Talent Circles

Showing posts with label Talent Community. Show all posts
Showing posts with label Talent Community. Show all posts

Wednesday, July 22, 2015

Take a Community First Approach to Engage Your Job Seeker Community - Part 1




By Jessica Miller-Merrell


If you think about anything lasting, enjoyable or worthwhile in your life, from your work to fun vacations to your favorite hobby, it probably involves other people. Whatever the activity or pastime that comes to mind, I’ll almost bet that what you really got out of it was community. Whether it’s family and friends that you’ve developed deep relationships with, co-workers that encourage you, maybe a fitness buddy that pushes you, people make our lives better.


Community is a powerful thing, both in our personal lives and in our jobs as recruiters. Gathering with people who are like-minded or with whom you have something in common is comforting, encouraging and helpful. In recruiting, we can use this reality to our advantage by creating community among job seekers and recruiters.

Recruiting and Selection Taking a Community Garden Approach

Think about your candidate community like a community garden. The goal is not just to produce a great crop but to network, build relationships and to learn as well as grow together. This is the basis of the future of recruiting and selection. This is the power to engaging your job seeker community.


The power of community

The community first approach is powerful and worth focusing on. The perfect example of just how powerful a community can be in the virtual world is Reddit’s very vibrant, passionate and eclectic group of members who, for better or for worse, are engaged and involved in the organization. These members care so much about the online community that they drive the success of or can even create conflict in the organization. As individuals, they are simply people sitting at a computer feeling passionate about particular issues that shape the company, but united, they have the power to actually guide the company’s decisions. That’s what you call a powerful community.


As recruiters, we’d be well served to think about how to take a community first approach in our own recruitment and candidate attraction strategies. Imagine a community of job seekers, recruiters and hiring managers that is proactive, involved and responsive. It could save your team time and help develop deeper connections than ever before. Of course community is important, but in recruiting what’s even more important is what that sense of community creates, such as a tie to your organization, a desire to be a part of it and a connection that makes the job acceptance decision an easy one.


How community happens

The key to a great community is to give your members a reason to be there. You can do this by providing a service, platform or resources that are truly unique. This could mean simply being available and responsive in answering candidate questions. Trust me when I say that even this could make your organization stand out. You can also provide resources that help candidates understand your company using a talent network like TalentCircles

However, I believe there’s an enormous opportunity to foster community beyond showing candidates what your company does and stands for, so consider carving out a bit of time and developing ways you can also help their overall job search. Candidates want information, resources and most important options. You could do this by providing resume and cover letter templates, salary negotiation tips, ongoing engagement and best practices for reaching out to a recruiter for an interview with your company, as well as other companies. It might seem risky to help them in this way but the reality is that they are going to get those resources somewhere, so you might as well be the place they go.

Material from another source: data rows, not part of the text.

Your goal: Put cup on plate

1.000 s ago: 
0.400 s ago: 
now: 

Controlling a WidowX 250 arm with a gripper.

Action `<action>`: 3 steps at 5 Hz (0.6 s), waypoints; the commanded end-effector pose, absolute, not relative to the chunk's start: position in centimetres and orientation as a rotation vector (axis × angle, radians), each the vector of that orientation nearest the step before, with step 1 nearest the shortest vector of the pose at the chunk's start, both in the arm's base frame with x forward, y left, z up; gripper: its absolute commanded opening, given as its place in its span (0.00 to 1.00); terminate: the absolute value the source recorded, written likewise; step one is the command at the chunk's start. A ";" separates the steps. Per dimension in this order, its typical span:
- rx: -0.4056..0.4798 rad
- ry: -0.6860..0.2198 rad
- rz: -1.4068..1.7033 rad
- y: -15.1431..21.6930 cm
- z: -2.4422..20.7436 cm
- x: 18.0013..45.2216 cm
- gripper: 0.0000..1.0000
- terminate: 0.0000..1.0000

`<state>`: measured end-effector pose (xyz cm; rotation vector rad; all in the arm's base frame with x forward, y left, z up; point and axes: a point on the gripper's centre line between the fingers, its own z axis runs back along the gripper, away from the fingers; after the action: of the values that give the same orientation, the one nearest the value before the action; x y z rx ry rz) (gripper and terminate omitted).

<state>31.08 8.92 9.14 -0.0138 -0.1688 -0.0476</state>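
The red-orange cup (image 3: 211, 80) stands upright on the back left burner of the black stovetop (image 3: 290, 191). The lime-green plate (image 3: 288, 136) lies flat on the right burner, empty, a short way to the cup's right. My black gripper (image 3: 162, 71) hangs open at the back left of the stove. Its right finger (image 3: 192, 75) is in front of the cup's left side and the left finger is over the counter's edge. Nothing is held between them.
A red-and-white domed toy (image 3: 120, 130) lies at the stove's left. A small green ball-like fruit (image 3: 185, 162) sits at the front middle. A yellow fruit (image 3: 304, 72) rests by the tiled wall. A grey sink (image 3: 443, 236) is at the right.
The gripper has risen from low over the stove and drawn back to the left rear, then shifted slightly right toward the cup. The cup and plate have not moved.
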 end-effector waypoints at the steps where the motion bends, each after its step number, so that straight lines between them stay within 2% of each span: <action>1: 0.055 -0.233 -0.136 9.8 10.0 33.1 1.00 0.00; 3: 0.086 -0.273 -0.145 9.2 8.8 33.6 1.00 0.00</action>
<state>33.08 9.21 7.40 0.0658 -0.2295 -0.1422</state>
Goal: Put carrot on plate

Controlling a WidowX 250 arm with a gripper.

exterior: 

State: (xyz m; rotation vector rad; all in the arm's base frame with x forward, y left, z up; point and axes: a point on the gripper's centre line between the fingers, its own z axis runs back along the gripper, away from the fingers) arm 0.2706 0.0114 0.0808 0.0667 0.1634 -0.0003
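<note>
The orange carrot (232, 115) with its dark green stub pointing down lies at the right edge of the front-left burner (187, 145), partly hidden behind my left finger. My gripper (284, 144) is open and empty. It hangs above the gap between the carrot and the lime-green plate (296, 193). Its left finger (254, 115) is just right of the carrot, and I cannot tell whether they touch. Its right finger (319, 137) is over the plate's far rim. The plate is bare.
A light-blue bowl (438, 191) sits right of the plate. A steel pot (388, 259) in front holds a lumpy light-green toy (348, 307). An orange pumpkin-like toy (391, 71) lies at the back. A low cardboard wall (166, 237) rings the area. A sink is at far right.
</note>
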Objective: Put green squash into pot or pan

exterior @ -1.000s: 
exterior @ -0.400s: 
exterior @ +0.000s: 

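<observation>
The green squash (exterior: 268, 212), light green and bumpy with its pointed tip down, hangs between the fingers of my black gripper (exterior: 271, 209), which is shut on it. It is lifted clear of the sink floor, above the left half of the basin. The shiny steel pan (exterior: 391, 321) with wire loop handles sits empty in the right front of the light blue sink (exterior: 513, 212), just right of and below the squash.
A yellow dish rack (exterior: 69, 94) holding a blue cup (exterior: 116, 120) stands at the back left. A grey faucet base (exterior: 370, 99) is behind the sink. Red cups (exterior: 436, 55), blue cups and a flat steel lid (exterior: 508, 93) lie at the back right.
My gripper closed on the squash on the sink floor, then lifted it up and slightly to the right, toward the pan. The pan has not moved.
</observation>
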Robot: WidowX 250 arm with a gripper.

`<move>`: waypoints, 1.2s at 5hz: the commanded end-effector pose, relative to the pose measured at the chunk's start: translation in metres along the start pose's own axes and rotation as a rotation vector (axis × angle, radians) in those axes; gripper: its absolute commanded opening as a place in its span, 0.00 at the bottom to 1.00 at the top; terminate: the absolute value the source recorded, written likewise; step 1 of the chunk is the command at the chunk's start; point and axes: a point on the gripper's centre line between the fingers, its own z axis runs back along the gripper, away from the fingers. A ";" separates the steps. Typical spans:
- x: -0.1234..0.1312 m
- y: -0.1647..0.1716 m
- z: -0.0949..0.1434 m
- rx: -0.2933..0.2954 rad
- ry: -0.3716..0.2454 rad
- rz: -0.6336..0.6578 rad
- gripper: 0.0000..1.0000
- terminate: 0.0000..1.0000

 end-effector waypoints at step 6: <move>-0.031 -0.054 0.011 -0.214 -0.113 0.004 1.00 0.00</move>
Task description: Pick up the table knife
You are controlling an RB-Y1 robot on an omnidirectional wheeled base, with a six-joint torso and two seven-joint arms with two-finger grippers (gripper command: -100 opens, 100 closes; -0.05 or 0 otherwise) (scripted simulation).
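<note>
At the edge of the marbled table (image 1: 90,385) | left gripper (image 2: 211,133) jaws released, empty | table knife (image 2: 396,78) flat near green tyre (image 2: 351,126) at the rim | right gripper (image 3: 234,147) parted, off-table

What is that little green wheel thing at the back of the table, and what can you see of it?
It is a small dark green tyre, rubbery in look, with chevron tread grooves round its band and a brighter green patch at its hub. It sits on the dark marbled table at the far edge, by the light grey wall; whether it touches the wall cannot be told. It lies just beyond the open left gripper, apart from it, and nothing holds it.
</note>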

You’re not only showing them you’re invested in their success but also enabling them to be proactive, which ultimately aids you in your search and benefits you in your recruitment and selection efforts.

Be sure to check out part 2 of our community job seeker series.


TalentCircles is the most comprehensive candidate engagement platform on the market. Take a product tour or request a live demo today. 

Jessica Miller-Merrell, SPHR is a workplace and technology anthropologist specializing in HR and recruiting. She's the Chief Blogger and Founder of Blogging4Jobs and author of The HR Technology Field Guide. You can follow her on Twitter at @jmillermerell.

Friday, March 27, 2015

5 Things I Want From My Talent Community




By Jessica Miller-Merrell 

Talent communities provide a unique value to recruiters and candidates. They give both the opportunity to get to know each other without taking the plunge. Essentially, talent communities make relationship building easier and provide more opportunities for interaction than any other type of platform. It’s perfect for building relationships with job seekers for the long term.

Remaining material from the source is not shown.